> **Instructions to follow**
Extract every line of the material that holds the string "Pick".

> **Data for this task**
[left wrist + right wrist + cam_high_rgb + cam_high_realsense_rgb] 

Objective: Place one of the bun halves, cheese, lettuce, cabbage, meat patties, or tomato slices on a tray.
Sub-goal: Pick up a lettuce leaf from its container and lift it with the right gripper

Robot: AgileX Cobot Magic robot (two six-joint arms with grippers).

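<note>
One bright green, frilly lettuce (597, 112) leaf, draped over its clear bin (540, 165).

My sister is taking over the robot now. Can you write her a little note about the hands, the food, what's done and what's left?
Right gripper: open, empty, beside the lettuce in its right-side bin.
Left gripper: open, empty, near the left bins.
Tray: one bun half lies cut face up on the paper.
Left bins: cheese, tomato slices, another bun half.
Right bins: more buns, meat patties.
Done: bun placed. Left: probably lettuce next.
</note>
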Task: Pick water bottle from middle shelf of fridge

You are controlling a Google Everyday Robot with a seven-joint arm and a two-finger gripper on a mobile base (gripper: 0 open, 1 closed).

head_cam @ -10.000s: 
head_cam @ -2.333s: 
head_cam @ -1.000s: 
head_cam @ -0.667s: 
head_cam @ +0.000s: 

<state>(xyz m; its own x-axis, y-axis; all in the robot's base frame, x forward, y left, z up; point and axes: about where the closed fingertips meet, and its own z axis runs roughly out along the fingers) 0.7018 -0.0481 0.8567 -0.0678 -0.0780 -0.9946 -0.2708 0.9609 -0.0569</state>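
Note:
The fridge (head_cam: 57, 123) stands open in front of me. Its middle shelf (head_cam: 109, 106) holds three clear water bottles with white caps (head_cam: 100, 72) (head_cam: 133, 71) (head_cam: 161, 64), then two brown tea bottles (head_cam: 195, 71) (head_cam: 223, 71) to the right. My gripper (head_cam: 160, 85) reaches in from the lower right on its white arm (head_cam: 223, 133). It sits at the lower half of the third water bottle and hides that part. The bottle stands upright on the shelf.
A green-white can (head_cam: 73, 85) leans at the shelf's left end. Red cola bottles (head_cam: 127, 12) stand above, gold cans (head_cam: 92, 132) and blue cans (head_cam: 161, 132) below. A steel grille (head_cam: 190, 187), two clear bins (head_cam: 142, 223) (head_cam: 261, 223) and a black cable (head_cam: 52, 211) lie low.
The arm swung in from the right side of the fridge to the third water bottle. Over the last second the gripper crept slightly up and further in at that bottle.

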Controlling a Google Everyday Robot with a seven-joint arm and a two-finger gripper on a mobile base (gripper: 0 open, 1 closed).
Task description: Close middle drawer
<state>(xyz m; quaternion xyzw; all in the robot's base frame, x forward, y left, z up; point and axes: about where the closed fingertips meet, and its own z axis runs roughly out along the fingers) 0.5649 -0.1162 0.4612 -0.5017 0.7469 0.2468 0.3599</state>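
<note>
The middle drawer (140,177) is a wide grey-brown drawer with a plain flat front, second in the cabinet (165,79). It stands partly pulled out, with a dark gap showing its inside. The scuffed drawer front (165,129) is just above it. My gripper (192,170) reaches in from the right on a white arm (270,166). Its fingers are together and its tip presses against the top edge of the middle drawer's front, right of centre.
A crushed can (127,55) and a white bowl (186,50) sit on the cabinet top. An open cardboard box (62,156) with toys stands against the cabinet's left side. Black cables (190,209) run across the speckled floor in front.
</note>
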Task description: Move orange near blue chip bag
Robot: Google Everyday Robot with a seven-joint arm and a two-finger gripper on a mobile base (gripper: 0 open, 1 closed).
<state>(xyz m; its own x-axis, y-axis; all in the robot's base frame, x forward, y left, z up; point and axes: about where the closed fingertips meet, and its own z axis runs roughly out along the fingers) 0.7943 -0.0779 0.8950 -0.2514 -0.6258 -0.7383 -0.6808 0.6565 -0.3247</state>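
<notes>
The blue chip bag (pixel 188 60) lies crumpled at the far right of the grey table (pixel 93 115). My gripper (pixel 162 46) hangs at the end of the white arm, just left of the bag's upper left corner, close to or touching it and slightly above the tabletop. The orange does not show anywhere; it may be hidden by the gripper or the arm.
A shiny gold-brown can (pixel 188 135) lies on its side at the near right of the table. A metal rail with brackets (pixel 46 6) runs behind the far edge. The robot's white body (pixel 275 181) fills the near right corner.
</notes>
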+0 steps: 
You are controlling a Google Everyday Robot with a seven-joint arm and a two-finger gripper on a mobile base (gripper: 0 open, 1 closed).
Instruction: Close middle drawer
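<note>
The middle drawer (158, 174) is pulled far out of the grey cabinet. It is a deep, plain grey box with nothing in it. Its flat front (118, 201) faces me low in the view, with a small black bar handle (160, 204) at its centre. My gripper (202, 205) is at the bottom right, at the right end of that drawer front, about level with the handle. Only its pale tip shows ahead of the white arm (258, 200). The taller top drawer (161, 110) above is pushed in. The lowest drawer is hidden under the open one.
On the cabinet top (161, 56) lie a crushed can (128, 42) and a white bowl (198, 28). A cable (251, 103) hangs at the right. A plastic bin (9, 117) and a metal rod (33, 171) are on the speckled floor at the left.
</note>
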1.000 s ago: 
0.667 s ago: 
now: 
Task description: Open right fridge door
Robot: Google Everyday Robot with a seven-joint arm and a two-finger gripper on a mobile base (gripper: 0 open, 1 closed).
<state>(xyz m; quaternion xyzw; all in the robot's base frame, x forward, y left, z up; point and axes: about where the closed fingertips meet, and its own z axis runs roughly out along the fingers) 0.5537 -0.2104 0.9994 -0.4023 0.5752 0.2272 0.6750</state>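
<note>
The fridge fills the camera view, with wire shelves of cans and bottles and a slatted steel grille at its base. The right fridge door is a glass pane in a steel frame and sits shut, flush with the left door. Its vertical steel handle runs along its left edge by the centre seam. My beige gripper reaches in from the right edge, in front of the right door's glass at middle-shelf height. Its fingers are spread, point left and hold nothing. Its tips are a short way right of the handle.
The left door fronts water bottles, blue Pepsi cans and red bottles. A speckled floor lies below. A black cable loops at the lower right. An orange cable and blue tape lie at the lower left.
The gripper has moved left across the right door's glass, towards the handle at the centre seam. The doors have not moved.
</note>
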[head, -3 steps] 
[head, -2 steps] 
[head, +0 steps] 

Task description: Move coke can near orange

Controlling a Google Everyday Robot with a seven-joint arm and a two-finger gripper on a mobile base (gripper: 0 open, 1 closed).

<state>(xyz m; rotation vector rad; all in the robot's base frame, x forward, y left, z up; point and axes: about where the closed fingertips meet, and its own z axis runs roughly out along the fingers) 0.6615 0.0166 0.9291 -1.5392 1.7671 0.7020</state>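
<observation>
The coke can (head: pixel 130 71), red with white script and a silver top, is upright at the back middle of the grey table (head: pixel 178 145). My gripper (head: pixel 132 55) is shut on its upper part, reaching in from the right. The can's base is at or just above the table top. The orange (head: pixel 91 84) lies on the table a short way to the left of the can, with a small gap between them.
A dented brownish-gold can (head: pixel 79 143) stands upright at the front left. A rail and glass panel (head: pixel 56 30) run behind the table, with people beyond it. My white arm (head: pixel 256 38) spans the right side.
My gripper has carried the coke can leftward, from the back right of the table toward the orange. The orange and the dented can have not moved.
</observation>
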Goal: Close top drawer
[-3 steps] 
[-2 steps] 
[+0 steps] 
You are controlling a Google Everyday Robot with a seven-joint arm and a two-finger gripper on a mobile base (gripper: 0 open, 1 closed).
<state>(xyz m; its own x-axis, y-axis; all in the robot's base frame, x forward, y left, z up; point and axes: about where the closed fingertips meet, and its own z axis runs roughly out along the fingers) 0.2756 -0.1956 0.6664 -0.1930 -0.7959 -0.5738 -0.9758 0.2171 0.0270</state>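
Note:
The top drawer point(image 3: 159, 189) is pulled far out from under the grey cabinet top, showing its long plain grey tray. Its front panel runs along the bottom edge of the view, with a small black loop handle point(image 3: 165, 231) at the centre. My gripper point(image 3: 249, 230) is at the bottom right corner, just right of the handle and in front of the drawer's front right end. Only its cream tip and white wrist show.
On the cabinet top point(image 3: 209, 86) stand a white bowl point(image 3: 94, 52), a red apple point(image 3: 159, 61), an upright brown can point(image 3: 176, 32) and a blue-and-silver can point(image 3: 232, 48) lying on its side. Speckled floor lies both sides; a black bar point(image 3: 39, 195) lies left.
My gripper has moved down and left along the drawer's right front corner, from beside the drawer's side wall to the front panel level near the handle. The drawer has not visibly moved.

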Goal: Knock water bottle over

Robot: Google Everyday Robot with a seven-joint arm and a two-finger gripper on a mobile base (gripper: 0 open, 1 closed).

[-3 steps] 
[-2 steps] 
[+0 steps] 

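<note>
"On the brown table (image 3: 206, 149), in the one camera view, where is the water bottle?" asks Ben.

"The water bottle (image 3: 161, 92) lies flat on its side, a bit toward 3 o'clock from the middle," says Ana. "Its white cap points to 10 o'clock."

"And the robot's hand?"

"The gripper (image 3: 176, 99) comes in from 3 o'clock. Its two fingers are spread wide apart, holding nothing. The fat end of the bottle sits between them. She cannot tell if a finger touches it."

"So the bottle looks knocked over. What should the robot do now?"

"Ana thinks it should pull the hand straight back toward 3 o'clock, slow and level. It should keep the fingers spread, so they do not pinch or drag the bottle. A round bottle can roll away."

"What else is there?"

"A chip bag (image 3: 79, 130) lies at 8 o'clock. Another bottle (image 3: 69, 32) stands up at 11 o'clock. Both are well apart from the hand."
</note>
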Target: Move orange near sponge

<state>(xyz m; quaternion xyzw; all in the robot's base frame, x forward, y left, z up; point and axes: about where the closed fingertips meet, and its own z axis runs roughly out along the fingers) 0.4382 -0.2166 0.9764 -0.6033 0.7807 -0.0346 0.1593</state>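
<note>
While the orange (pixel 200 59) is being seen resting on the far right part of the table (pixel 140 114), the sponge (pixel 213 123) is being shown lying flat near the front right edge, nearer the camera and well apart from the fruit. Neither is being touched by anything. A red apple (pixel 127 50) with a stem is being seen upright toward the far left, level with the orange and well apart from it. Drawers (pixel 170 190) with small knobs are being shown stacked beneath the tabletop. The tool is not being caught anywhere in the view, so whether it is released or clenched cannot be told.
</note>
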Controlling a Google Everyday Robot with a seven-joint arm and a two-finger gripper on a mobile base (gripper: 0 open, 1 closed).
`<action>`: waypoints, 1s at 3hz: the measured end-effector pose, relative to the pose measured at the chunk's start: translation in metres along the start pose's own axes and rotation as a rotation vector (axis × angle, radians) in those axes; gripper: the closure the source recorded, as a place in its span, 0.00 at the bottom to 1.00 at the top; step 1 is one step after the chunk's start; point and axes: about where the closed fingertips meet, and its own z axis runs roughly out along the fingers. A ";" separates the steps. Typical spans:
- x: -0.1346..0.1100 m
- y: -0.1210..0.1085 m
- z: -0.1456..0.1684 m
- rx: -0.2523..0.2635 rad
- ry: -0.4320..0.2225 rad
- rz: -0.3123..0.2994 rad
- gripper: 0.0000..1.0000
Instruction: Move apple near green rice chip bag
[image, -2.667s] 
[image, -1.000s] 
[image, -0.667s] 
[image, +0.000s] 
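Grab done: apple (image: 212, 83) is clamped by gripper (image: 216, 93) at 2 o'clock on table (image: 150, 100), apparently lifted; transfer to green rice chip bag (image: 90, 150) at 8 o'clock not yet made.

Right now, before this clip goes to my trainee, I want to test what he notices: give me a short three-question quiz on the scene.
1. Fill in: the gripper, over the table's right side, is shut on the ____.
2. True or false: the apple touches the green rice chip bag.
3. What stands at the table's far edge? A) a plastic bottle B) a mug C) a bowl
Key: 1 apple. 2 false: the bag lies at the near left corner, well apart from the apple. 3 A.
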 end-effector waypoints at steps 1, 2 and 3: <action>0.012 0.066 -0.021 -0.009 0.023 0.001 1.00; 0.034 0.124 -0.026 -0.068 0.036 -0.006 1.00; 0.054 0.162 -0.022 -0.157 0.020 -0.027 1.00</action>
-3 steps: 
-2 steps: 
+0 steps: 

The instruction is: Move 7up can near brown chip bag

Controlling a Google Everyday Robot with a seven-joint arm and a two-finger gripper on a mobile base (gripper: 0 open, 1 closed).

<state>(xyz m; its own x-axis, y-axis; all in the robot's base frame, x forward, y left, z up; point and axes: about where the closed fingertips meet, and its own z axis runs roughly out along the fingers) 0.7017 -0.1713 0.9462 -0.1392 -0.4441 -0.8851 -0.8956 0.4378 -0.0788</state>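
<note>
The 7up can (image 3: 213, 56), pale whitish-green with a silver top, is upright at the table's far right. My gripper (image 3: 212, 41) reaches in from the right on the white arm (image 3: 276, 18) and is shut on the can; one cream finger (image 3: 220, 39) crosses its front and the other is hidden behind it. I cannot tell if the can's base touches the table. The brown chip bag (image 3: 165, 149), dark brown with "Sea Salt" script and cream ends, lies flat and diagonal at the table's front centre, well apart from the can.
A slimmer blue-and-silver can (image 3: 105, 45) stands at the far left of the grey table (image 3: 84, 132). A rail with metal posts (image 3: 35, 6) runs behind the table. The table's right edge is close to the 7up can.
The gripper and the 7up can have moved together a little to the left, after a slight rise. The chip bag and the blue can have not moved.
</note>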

> **Response box**
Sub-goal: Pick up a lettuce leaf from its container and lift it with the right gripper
Task: Pick water bottle from middle shelf of fridge

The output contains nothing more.